● **REQUIREMENT**:
Lift out all lines below that contain "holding".

(RECORDED DATA Opens)

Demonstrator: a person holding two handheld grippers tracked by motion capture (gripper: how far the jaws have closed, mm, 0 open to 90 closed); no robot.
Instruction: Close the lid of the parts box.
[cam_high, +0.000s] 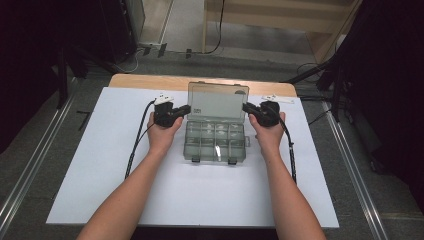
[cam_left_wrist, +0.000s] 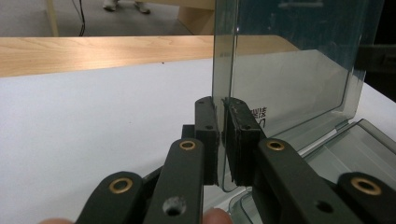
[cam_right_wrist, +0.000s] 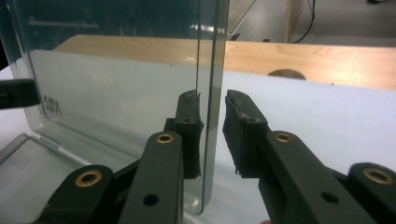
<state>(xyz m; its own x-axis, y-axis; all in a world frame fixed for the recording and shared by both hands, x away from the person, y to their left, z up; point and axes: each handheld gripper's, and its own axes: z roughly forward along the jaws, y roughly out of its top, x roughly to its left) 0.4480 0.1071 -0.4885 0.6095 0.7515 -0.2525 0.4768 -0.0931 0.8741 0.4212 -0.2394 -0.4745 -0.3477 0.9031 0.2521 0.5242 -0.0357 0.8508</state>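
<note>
lid (cam_high: 218, 100) upright between hands | left gripper (cam_left_wrist: 223, 135) jaws pinch its edge | right gripper (cam_right_wrist: 212, 135) jaws straddle opposite edge, slightly spread

— Underfoot?
— Grey floor (cam_high: 250, 57), with metal rails (cam_high: 30, 165) running along both sides.
— Furniture?
— Wooden table (cam_high: 150, 81) under a white sheet (cam_high: 200, 195); pale wooden frame (cam_high: 280, 20) beyond.
— Light?
— Dim at the edges, black drapes (cam_high: 390, 75) right and left, cables (cam_high: 218, 30) trailing across the floor.
</note>
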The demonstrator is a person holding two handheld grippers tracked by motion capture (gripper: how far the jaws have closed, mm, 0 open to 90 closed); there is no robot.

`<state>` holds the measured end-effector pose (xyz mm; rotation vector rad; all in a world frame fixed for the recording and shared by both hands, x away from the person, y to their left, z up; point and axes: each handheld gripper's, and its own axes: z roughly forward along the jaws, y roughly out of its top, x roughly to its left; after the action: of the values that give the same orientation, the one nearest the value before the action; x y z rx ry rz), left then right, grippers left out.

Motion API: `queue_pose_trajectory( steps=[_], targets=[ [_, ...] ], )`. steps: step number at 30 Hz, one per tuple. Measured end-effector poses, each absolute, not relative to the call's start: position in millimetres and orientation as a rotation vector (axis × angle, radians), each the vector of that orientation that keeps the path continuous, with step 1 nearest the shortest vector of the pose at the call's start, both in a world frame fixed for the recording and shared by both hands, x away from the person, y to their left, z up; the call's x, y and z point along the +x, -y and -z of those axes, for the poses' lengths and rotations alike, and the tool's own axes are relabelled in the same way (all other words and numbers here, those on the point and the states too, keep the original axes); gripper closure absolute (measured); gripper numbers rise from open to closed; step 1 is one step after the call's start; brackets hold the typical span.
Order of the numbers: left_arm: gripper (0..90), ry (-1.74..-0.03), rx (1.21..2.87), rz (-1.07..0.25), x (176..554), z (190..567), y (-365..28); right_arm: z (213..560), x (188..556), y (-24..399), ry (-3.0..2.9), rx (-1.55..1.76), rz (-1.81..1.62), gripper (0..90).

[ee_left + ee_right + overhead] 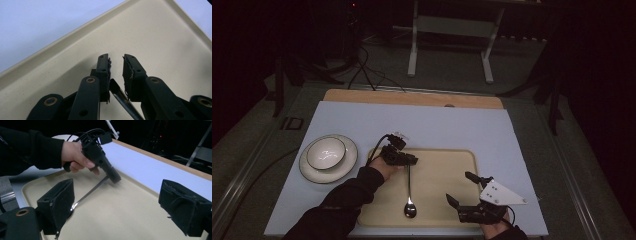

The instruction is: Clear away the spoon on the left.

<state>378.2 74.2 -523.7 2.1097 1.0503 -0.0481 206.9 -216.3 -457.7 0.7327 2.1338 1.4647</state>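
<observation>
While room lies dark around pale desk, your left gripper jaws, slightly parted, straddle spoon handle on beige tray; right gripper wide open, empty.

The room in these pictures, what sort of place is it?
Probably a recording lab, not a kitchen: a dark room with a white-topped table, trailing floor cables, and a beige plastic tray with a metal spoon handled by hand-held grippers.
</observation>
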Motion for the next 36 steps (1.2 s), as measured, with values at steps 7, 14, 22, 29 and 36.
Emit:
queue_pose_trajectory(
  steps=[7, 14, 22, 29, 36],
  targets=[
    [75.8, -1.089, 2.109, 0.001, 379, 529, -74, 458, 207, 216, -2.136, 0.732, -1.464, 13.5],
    [71.0, -1.093, 2.109, -0.035, 379, 531, -73, 458, 207, 216, -2.141, 0.731, -1.463, 13.5],
    [66.5, -1.109, 2.097, -0.061, 379, 526, -73, 458, 208, 217, -2.138, 0.734, -1.471, 13.4],
    [58.0, -1.083, 2.12, -0.114, 370, 515, -72, 458, 207, 217, -2.127, 0.742, -1.469, 13.4],
    [48.0, -1.055, 2.097, -0.124, 360, 501, -73, 458, 208, 217, -2.127, 0.747, -1.468, 13.3]
  ],
)
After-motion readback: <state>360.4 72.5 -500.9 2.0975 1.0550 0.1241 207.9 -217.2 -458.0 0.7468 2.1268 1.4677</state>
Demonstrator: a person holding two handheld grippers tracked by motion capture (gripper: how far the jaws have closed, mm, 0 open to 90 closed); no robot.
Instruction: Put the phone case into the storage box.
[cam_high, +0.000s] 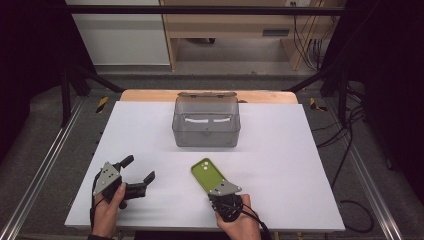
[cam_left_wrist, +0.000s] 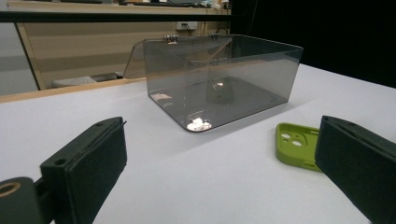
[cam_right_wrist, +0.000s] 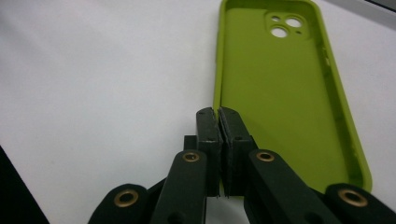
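The green phone case (cam_high: 206, 173) lies open side up on the white table (cam_high: 280, 165), in front of the clear box (cam_high: 206, 122) and well apart from it. From the high view the right gripper (cam_high: 218, 190) sits over the case's near end, its grey plate hiding the jaws. The right gripper view settles that: the jaws are pressed together on the thin left rim of the case (cam_right_wrist: 285, 88), near its bottom corner, with the camera holes at the far end. The left gripper (cam_high: 139, 170) rests on the table to the left, jaws spread wide with nothing between them. The left gripper view looks between its two black pads at the box (cam_left_wrist: 219, 79), showing its smoky walls, the hinged lid tipped back behind it and a bright glint on its floor, with the top of the case (cam_left_wrist: 299, 145) peeping past the right pad. The table is a plain white sheet over a wooden top. Around it are dark curtains, metal rails, grey floor, loose cables and pale wooden furniture behind.
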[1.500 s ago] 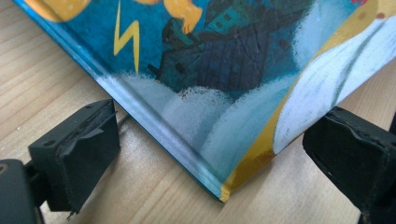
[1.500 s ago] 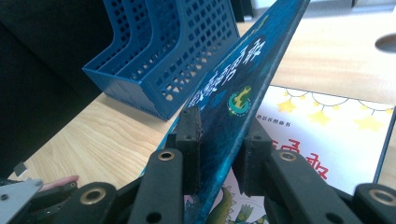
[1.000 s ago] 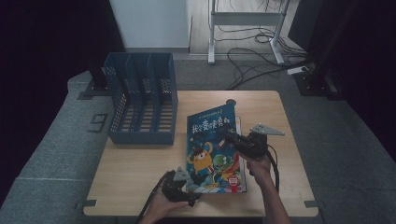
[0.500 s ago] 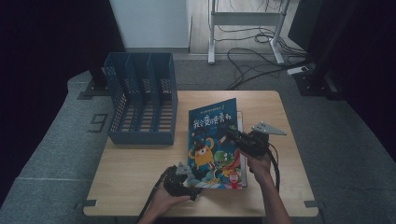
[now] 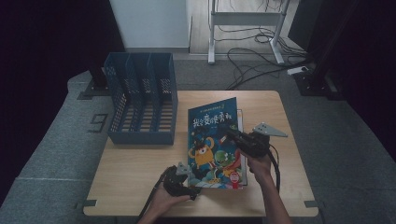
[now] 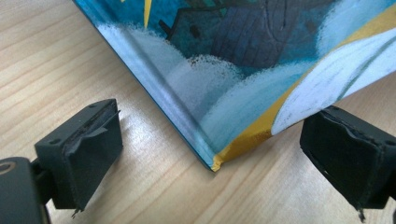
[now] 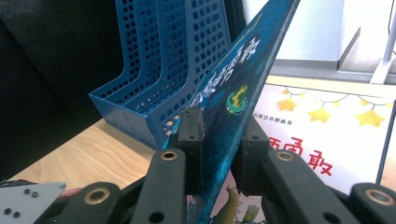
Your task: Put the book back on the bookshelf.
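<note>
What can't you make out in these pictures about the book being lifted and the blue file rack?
- Book under the lifted book: right gripper view, its left part is covered by the lifted book; cut off at the right edge.
- Blue file rack slots: high view, the dividers hide the bottoms.
- Lifted book's cover: left gripper view, cropped to one corner.
- Left gripper: high view, too small to read the jaws.

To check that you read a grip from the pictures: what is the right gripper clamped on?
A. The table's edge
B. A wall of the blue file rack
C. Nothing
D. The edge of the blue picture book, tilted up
D: in the right gripper view the right gripper pinches the raised blue picture book between both pads.
</note>
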Available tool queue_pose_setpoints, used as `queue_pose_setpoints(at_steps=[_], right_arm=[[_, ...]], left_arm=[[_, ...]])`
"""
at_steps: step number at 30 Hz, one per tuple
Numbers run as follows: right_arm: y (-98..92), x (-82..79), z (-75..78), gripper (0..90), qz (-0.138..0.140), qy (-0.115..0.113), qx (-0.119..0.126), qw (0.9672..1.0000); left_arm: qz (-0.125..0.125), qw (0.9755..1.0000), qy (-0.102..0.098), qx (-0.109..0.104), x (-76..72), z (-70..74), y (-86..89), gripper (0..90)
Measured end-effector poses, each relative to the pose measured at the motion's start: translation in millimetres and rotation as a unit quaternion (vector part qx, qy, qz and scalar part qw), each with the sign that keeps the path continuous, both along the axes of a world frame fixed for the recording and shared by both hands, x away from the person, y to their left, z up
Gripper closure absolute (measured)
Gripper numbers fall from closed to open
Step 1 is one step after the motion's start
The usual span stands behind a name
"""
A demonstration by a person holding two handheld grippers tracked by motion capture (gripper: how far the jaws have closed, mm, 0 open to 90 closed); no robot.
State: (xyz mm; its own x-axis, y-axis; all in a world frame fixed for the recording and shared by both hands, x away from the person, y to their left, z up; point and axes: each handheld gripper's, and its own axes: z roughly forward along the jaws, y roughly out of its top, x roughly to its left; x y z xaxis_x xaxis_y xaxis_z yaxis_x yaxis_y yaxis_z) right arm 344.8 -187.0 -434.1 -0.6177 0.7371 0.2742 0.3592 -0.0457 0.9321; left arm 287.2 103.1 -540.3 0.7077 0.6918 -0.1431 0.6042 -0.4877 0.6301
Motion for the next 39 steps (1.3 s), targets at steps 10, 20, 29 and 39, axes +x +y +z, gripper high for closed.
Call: queue_pose_setpoints(at_steps=[10, 20, 29, 39], right_arm=[[1.8, -1.2, 6.6, 75.2, -0.006, -0.016, -0.004, 0.9998], [1.6, -7.2, 11.7, 75.3, -0.003, -0.030, -0.015, 0.9994], [6.4, -1.1, 19.2, 76.1, -0.001, -0.039, -0.026, 0.9989], [3.3, -10.2, 15.5, 76.6, 0.013, -0.057, -0.014, 0.9982]], left_arm=[[0.005, 1.0000, -0.004, 0.003, 9.1, -0.6, 1.1, 4.8], [0.008, 0.9999, 0.001, 0.011, 17.1, 0.2, 0.2, 2.7], [0.019, 0.9997, 0.000, 0.012, 25.2, 0.3, 1.9, 3.3], [0.016, 0.9989, -0.020, 0.040, 16.7, -1.5, -3.4, 3.5]])
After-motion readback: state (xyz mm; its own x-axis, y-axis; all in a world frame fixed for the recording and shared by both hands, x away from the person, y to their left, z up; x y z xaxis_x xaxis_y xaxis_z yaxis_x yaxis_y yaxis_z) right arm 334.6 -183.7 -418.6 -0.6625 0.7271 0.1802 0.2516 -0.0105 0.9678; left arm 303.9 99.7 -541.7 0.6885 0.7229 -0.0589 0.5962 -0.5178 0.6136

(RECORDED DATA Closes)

● **ANSWER TO THE PROBLEM**:
Demonstrator: a person holding two handheld grippers tracked by motion capture (gripper: how far the jaws have closed, mm, 0 open to 90 closed); no robot.
The demonstrator is a person holding two handheld grippers tracked by motion capture (gripper: how far the jaws have closed, mm, 0 open to 90 closed); there is no robot.
Demonstrator: a person holding two handheld grippers tracked by motion capture (gripper: how far the jaws have closed, mm, 0 open to 90 closed); no robot.
A demonstration by a person holding two handheld grippers tracked by motion capture (gripper: how far the jaws have closed, mm, 0 open to 90 closed); no robot.

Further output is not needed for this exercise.